One evening soon I hope to get Robbie to meander on some more over a glass or two.
My Garden
When I moved in to Lakewood Road in 1993, the bottom of the garden here was overgrown with rhododendron. I cleared most of it and began digging to re-plant.
Beneath the leaf mould there was something hard and big. It turned out to be concrete, probably the base of a hut. It extended across my boundary into a garden in Randall Road. Eventually it was removed from there also.
Chilworth
I used to ramble around Chilworth Manor woods and many of the trees there had initials carved into the bark with pierced hearts and the date – 1944. Most of these tress have been felled. Also carved there was the Morse code sign for V – victory, …-
…-
This rhythm, de de de dah, heard in the opening bars of Beethoven’s 5th symphony, was transmitted on the ‘Light Programme’ before the cryptic messages meant for the resistance workers in France.
Nick John says
Thanks Mike S 🙂
I have been able to find out a little more since the original listing. There is actually a section (for anyone interested) in the book called Ampfield through the Ages by Elizabeth Hallett and Anita Wood, which is held in several of the local libraries (Chandler’s Ford, Eastleigh & Romsey I think).
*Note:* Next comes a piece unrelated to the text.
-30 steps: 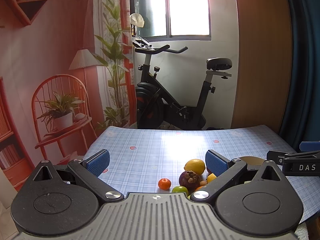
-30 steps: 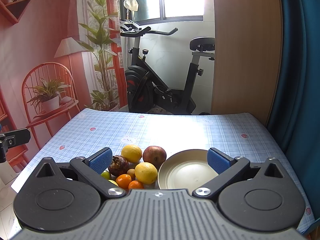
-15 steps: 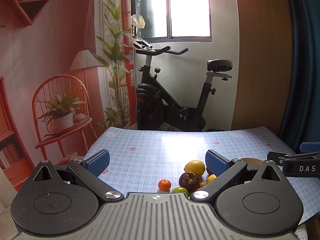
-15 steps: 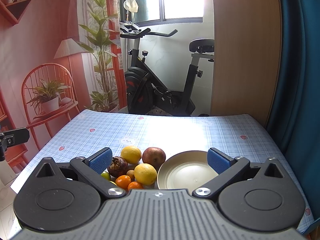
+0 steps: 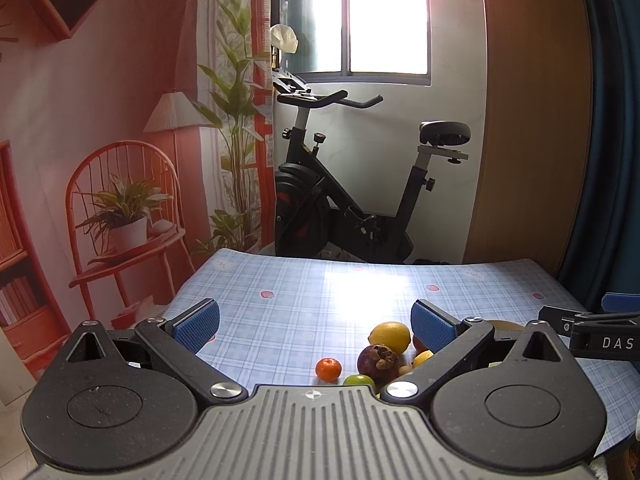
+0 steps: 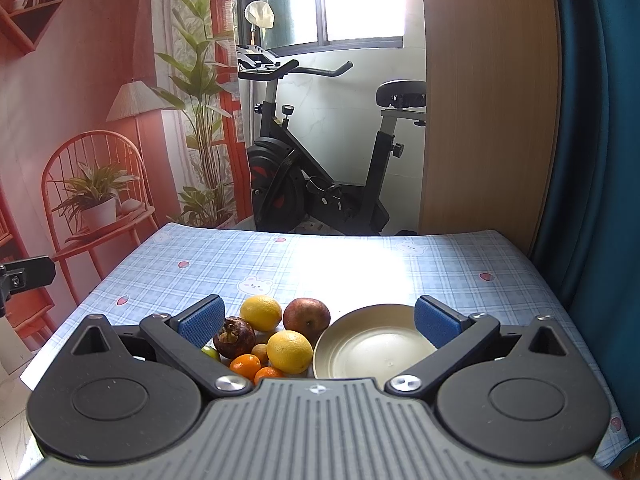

It’s an interesting piece of local history and apparently had quite an effect locally as it caused the population to swell unnaturally. Vickers Armstrong had several sites in the area as well as what is now the IBM site in Hursley park. I think that the Drapers Tools site was one of them.
Simon Watson says
I think the Drapers Tools site was originally the Royal Navy Victualling Depot.
Ken Oxberry says
I too was born in Chandler’s Ford a lot of years ago and remember the polish camp well and made some good mates there. We used to have a lot of fun at the sand quarry a bit further along the road about opposite Ashdown Road. I vaguely remember the Hutments. My father used to work at Vickers Armstrong in Hursley.
Janet Williams says
Thank you Ken for your contribution to the discussion. I’ve enjoyed reading about all your discoveries. Nick, Mike, Robbie and Ken – you’ve helped us see the changes of Chandler’s Ford. Your discoveries will inspire more people to reveal more, and help us connect to our local history. Many thanks. Please continue to share your stories.
Dave Key says
Hi Ken,
Very late (8 years!!) I just noticed your post and reference to your reference to your father working at Hursley for Supermarine. I’m trying to record the names of all those who worked there and tell their stories.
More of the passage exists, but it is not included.